『医者が患者をだますとき』

ロバート・メンデルソン 著/弓場隆 訳
PHP文庫
ISBN978-4-569-67016-4
医療を批判した本。
書かれていることはかなりの極論で、それをわきまえていればそれなりの批判ではあると思うものの、原著の出版が1979年ということで、現在ではやや古くなってしまっているのではないかと、個人的には心配する。
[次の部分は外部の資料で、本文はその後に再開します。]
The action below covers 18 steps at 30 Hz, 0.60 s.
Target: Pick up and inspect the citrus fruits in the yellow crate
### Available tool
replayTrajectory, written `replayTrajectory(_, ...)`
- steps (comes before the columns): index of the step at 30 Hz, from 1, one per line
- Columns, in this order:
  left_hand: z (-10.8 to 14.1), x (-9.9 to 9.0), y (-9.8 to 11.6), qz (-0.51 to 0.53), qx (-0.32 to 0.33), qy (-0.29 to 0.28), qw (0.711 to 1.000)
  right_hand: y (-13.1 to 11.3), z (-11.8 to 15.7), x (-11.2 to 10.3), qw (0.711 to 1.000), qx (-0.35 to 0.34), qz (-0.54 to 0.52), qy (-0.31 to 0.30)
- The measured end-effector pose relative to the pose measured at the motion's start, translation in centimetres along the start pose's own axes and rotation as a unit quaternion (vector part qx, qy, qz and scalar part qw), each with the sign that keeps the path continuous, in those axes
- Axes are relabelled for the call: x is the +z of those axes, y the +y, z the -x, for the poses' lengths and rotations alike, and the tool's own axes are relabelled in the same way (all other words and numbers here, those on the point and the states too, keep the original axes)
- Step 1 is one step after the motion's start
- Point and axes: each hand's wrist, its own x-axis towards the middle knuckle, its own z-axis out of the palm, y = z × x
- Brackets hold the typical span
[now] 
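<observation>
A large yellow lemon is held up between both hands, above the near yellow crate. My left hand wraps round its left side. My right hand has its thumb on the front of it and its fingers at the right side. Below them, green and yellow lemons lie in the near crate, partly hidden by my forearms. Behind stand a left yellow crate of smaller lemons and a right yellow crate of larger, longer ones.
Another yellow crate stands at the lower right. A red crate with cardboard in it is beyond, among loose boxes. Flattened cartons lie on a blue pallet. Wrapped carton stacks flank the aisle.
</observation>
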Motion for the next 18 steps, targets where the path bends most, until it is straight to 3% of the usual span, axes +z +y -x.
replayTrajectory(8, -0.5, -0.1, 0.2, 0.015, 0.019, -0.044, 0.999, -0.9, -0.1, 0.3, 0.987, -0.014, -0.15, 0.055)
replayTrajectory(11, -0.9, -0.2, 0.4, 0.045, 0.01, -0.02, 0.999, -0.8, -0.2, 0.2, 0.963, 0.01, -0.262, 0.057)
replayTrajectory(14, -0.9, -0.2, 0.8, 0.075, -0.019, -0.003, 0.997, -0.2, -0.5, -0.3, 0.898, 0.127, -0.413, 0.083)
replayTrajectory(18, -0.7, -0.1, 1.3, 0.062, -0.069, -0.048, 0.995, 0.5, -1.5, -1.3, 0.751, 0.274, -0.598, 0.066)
(例えば私の分かった範囲だと、ピルやマンモグラフィーについての記述は、今では必ずしも当てはまらないのではないだろうか)
批判そのものは、保守的な立場からの批判で、保守的に過ぎる面もあるが、(アメリ保守主義の当然の基盤である)キリスト教の信仰が基盤にあるのかどうかは、よく分からなかった。極論であることを割り引けば、当時としてはそれなりの批判だったのだろう。
EBMは本書のような批判に応えるものだろうし、精神科の予約時間に遅れれば敵意が隠されているといわれ、早く行けば不安が渦巻いているといわれ、時間ぴったりに行けば、強迫観念が潜んでいる、と診断される、とか、医者には、服を脱ぎなさいといえば相手がその通りにする凄い力がある、とか、結構面白い記述もあったので、古いもので良ければ悪くない本だとしておきたいが、本書のようなもので古いというのは、古いということが分からない人にとっては特に、致命的といって良いのではないかと思う。
私はこういう本は好きだが、今日では古くなっていると思うので、薦める程ではない。
それでも良ければ、というところだろう。
以下メモ。
ベンゾジアゼピン系の抗不安薬は、適応症が不安・疲労抑うつ等々であり、副作用が不安・疲労抑うつ等々である。
・医学の世界に妥協という概念はなく、権力闘争も熾烈である。
・医者にとって患者は、医学部時代に刷り込まれた失敗を招くテストのような問題を突きつけてくる厄介な存在である。